With impeccable timing, this is Emergency Management Week in Oklahoma and was also the beginning of storm season.

Pottawatomie County Emergency Management Director Don Lynch said the season was definitely early and looks like it may be busy.

THE ISSUE: Oklahoma has it all in the hazards department, especially when it comes to the spring severe weather season — floods, thunderstorms and lightning, hail and tornados. Earthquakes and wildfires also are ongoing threats.

LOCAL IMPACT: Pottawatomie County's Emergency Management Director Don Lynch is helping Shawnee and surrounding areas stay alert during this spring severe storm season and explains how to be prepared once danger comes.

With impeccable timing, this is Emergency Management Week in Oklahoma and was also the beginning of storm season.

Pottawatomie County Emergency Management Director Don Lynch said the season was definitely early and looks like it may be busy.

With the severe weather Pottawatomie County experienced last Monday, this is a good time for families to review their disaster preparedness setting, he said.

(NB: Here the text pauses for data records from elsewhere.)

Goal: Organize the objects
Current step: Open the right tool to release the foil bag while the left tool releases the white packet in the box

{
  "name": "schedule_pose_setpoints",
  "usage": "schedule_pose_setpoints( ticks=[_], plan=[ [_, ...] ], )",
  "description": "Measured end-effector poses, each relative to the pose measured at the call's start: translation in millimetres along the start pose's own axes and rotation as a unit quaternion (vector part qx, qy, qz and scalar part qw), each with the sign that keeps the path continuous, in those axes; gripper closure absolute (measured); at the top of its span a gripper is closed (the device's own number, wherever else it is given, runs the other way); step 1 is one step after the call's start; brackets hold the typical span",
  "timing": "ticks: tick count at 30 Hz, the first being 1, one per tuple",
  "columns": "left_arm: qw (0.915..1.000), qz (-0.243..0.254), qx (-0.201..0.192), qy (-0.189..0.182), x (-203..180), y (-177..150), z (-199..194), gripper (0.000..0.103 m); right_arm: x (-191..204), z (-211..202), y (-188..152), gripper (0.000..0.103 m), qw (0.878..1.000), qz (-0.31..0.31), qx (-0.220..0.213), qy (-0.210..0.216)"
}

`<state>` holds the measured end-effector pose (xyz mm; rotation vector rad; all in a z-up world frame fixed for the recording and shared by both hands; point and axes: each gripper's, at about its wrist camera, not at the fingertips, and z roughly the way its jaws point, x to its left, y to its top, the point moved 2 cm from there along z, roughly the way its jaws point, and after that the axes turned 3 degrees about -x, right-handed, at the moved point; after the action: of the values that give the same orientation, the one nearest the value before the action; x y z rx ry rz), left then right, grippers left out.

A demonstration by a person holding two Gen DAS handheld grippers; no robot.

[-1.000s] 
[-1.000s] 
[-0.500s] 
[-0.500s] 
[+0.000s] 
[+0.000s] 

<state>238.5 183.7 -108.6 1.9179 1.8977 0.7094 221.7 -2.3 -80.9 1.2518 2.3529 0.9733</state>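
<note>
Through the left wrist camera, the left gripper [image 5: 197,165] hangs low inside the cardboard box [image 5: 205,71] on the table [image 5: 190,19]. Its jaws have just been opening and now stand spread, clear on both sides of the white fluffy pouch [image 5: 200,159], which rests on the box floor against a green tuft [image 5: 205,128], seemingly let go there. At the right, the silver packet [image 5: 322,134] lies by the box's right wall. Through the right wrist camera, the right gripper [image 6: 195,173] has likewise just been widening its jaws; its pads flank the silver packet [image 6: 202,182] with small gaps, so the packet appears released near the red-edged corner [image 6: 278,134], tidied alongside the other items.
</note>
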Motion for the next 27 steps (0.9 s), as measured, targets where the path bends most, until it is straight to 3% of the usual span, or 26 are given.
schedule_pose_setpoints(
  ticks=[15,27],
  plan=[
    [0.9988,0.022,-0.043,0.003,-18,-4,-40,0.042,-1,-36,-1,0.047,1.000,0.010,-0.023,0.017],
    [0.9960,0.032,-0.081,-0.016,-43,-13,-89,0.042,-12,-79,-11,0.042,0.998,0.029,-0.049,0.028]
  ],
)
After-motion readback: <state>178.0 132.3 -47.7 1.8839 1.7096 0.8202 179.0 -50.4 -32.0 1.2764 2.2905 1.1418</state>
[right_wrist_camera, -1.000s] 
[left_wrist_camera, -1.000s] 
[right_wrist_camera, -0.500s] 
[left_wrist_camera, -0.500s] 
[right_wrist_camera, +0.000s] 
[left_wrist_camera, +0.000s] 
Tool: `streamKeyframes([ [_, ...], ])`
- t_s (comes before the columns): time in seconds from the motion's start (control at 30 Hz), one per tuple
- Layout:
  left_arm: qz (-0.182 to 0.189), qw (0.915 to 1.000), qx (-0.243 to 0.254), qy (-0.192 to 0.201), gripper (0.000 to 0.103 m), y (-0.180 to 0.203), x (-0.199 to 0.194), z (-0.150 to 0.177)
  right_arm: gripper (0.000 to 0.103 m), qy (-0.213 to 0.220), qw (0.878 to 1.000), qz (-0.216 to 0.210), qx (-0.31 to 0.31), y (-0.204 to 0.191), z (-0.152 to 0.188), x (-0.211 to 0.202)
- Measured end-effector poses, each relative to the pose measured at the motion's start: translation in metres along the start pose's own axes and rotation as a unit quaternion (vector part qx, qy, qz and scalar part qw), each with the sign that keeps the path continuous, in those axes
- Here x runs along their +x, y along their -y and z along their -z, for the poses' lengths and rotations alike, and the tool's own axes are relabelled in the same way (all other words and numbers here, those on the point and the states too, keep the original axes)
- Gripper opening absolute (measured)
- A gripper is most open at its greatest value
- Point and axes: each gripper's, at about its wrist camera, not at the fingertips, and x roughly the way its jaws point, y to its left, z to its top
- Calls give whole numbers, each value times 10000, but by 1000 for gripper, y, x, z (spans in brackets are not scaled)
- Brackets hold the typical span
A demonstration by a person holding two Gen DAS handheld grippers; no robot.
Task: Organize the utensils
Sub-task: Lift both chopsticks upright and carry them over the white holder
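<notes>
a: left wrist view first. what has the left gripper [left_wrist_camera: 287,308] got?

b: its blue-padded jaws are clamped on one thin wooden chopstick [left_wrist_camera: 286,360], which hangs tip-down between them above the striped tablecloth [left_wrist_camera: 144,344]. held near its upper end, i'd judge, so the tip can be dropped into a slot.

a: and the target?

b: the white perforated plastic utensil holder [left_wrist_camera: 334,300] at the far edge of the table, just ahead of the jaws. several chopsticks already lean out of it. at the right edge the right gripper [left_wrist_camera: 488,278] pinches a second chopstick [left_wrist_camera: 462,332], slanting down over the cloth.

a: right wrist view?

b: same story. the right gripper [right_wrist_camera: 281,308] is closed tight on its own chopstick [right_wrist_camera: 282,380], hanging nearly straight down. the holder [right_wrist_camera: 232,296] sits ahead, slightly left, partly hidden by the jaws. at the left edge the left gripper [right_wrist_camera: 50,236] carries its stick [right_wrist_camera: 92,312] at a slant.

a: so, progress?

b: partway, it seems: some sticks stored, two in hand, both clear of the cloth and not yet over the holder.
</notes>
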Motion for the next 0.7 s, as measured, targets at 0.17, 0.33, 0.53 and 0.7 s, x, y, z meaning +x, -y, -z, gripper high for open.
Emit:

According to the National Oceanic and Atmospheric Administration (NOAA), at noaa.gov, so far this year, Oklahoma has experienced 59 instances of severe weather, such as one tornado, 25 reports of hail and 33 cases of severe wind.

In the nation, NOAA reports 20 deaths this year due to tornadoes: four in Missouri and 16 in Georgia.

NOAA's storm data show the largest number of tornadoes occur from April through June –– often into July.

Staying safe –– as residents in the state know all too well –– is about remaining tuned in to the season as storms blow through.

Oklahomans have had a lot of practice –– they've been there, done that –– but it's never a good idea to get too complacent about the dangers each spring brings.

“Planning and preparedness are keys to safety,” Lynch said.

Lynch recommends having multiple means of receiving severe weather warnings. Local television and radio station alerts, a NOAA all-hazards (weather) radio, e-mail, text, and telephone alerting systems are all good methods of receiving the warning. It’s important to recognize that each system has its capabilities and its limitations; therefore a combination of systems helps you maximize the opportunity to receive warnings in a timely fashion.


The City of Shawnee maintains a network of 20 outdoor warning devices — that includes three around the Shawnee Twin Lakes, which is also in City Limits, Lynch said.

“These devices weren’t designed to alert people who are in their homes,” he said. “They’re meant to warn people outside of possible danger. It is a common misconception that you should be able to hear the sirens inside of homes and structures. That may not necessarily be the case. It depends on your proximity to the device.”

The devices were made to provide an audible signal at 70 decibels. The wind, background noise, and terrain are factors which cause that sound level to vary from one location to another. Shawnee’s outdoor warning devices are sounded during severe weather when the National Weather Service issues a tornado warning for a tornadic storm that is approaching or in Shawnee, or when trained emergency management spotters sight a funnel cloud, persistently rotating wall cloud, or tornado in or approaching the city limits.

“If the devices go off during a thunderstorm, it means take your immediate safety precautions and seek additional information,” Lynch added. The City of Shawnee does not sound an all-clear signal. The devices are audibly tested at noon on Wednesdays when the sky is clear and weather permits.

“If we were under a severe weather watch at noon on a Wednesday, we would not audibly test the sirens,” Lynch said. The capability exists to silently test the devices when weather does not permit an audible test.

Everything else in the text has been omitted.